--- PROVIDED DATA ---
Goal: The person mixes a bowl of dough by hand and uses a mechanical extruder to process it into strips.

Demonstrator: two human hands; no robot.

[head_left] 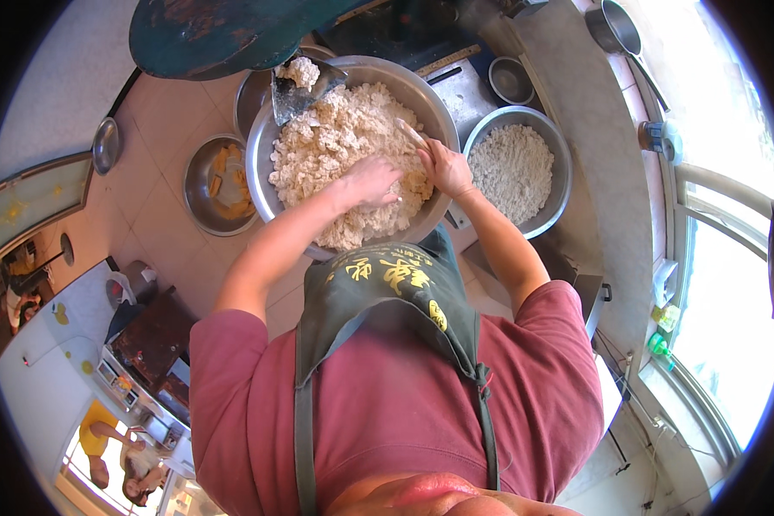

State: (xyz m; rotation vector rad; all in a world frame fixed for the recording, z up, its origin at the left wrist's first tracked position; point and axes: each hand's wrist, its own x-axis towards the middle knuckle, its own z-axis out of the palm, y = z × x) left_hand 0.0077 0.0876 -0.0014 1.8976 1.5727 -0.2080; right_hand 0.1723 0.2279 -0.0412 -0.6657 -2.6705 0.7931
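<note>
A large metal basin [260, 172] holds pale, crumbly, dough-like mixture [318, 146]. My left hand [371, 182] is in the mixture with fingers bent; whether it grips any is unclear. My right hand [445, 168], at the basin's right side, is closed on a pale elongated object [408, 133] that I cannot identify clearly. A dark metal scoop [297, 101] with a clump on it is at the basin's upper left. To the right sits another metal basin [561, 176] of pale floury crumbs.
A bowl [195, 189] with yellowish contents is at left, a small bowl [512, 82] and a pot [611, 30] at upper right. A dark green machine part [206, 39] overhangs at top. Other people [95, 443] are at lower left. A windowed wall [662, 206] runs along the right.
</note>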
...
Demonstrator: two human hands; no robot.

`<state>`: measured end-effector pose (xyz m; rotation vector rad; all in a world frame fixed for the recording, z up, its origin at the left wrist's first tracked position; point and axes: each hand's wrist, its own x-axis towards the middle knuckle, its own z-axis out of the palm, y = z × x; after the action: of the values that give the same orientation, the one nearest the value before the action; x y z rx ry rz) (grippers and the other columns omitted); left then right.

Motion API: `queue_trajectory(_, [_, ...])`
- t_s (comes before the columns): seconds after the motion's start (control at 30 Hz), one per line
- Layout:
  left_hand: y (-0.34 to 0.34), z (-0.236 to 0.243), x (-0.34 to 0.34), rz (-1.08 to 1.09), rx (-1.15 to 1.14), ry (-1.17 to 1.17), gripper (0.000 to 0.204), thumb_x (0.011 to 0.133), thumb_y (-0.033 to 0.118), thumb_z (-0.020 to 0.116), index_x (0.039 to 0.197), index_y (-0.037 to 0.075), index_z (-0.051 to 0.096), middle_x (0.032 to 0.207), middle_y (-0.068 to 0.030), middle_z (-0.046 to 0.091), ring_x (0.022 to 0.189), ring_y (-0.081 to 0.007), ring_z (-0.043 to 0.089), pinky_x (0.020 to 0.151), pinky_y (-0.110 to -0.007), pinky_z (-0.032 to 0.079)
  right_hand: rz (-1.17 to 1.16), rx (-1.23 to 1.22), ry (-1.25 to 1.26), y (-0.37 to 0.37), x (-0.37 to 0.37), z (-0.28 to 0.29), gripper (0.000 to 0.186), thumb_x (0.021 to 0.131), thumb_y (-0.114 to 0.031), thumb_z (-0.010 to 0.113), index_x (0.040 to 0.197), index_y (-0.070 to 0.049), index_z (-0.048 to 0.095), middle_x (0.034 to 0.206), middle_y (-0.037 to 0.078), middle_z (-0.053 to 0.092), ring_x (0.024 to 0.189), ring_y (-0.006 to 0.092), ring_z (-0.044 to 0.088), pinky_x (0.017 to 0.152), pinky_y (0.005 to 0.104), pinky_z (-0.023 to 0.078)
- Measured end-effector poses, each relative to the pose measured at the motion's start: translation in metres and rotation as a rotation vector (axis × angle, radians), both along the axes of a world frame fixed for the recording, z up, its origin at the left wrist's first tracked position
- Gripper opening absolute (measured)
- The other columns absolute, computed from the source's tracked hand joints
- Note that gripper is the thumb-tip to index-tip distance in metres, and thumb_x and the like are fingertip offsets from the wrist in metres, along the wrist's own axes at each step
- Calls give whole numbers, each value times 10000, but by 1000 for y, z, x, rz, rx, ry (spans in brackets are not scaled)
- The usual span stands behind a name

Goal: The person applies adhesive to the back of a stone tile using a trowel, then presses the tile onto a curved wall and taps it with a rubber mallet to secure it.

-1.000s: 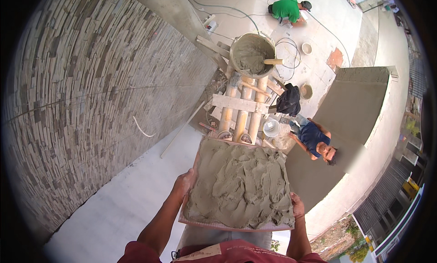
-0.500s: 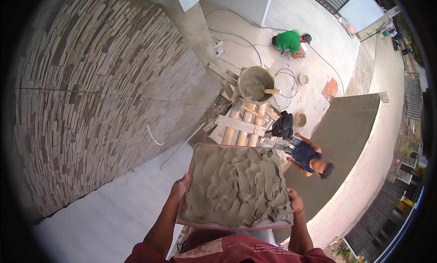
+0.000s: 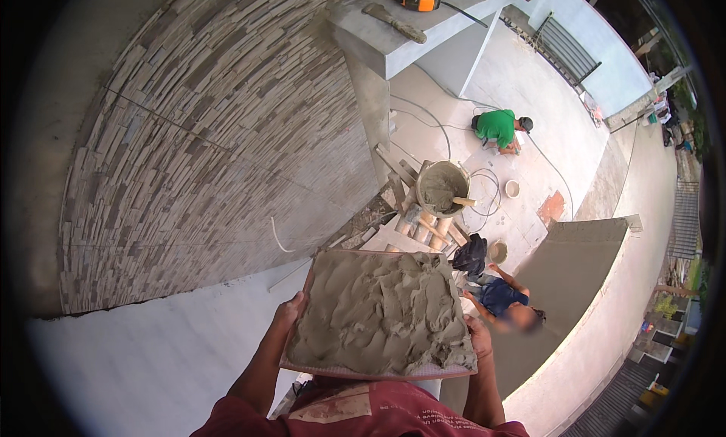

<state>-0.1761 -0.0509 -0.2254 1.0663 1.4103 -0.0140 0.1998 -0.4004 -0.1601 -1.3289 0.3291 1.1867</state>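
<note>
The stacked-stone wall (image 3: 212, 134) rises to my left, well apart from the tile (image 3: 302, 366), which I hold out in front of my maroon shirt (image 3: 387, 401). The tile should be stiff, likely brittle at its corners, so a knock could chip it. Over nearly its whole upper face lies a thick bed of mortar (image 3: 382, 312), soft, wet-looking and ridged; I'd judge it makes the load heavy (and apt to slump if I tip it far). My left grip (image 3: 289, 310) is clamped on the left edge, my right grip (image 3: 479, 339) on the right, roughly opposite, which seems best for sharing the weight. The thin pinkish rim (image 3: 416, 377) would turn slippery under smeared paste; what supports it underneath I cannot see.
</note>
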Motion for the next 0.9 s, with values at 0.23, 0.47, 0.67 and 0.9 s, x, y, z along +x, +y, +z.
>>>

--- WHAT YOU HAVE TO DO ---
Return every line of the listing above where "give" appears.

--- SOLUTION FOR THIS PROBLEM ---
`<state>`: measured end-effector pose (xyz m; rotation vector rad; all in a world frame fixed for the recording, z up, its origin at the left wrist's first tracked position; point and axes: each hand's wrist, its own x-axis towards the middle knuckle, its own z-axis out of the palm, y = z × x; after the action: of the values that give the same orientation, the one nearest the value before the action; x y z rx ry rz) (grippers and the other columns omitted); left then right.
- Calls give whole numbers, each value times 10000, but by 1000 for y, z, x, rz, rx, ry (spans in brackets are not scaled)

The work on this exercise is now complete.